=== TASK INSTRUCTIONS ===
The lines from the one with "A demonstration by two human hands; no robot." through the last line of the material below, copied exactly and free of pictures, make up the whole answer.
[[ THE DATA open ]]
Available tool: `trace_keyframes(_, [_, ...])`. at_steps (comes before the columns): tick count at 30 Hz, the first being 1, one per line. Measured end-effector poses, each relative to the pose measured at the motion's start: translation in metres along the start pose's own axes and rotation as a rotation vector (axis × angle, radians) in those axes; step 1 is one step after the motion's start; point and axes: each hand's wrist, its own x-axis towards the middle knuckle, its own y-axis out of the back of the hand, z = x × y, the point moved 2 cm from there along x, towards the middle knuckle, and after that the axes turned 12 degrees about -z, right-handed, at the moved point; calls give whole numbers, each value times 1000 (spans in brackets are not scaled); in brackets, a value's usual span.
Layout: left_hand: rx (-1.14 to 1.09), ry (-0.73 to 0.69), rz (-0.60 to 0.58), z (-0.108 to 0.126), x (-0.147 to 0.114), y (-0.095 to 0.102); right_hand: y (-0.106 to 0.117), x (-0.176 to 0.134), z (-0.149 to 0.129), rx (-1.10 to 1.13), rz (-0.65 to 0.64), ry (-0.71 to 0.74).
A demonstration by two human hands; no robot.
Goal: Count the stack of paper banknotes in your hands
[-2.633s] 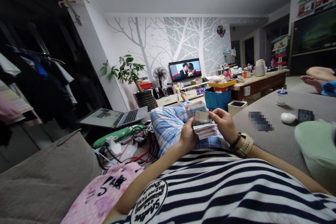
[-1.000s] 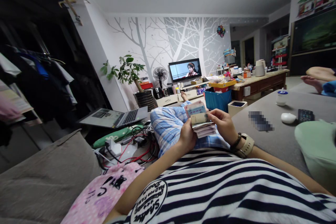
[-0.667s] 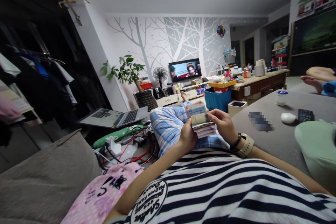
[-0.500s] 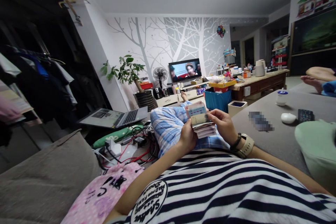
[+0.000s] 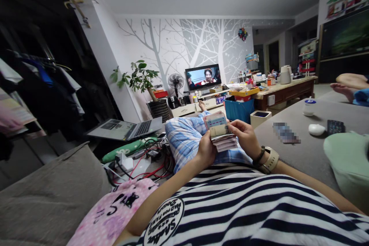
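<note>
A thick stack of banknote-like papers (image 5: 223, 142), pinkish with a bluish and a yellowish piece on top, is held above my lap. My left hand (image 5: 206, 149) wraps round its left side, thumb lying over the front. On the right, the fingers of my right hand (image 5: 243, 134) pinch the upper right edge of the papers. A dark beaded bracelet and a pale watch (image 5: 271, 160) are on my right wrist. Blue checked trousers (image 5: 184, 134) cover my legs below the stack. The fingertips behind the papers are hidden.
Left of my legs are an open laptop (image 5: 127, 128), a green cushion-like roll and tangled cables (image 5: 157, 159). To my right, the grey sofa holds a blurred-out flat object (image 5: 286, 132), a white mouse-shaped item (image 5: 316, 129), a remote (image 5: 336, 127) and a blue-lidded jar (image 5: 309, 107).
My hands and the papers stay almost exactly where they were. The picture on the far television has changed.
</note>
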Motion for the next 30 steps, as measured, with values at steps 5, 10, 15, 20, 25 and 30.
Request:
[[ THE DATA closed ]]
=== THE COMPLETED TASK ===
A demonstration by two human hands; no robot.
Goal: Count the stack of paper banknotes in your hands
[-2.633s] 
[-1.000s] 
[-0.667s] 
[-0.500s] 
[+0.000s] 
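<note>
A thick stack of banknote-like papers (image 5: 223, 142), pinkish with a bluish and a yellowish piece on top, is held above my lap. My left hand (image 5: 206, 149) wraps round its left side, thumb lying over the front. On the right, the fingers of my right hand (image 5: 243, 134) pinch the upper right edge of the papers. A dark beaded bracelet and a pale watch (image 5: 271, 160) are on my right wrist. Blue checked trousers (image 5: 184, 134) cover my legs below the stack. The fingertips behind the papers are hidden.
Left of my legs are an open laptop (image 5: 127, 128), a green cushion-like roll and tangled cables (image 5: 157, 159). To my right, the grey sofa holds a blurred-out flat object (image 5: 286, 132), a white mouse-shaped item (image 5: 316, 129), a remote (image 5: 336, 127) and a blue-lidded jar (image 5: 309, 107).
My hands and the papers stay almost exactly where they were. The picture on the far television has changed.
</note>
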Motion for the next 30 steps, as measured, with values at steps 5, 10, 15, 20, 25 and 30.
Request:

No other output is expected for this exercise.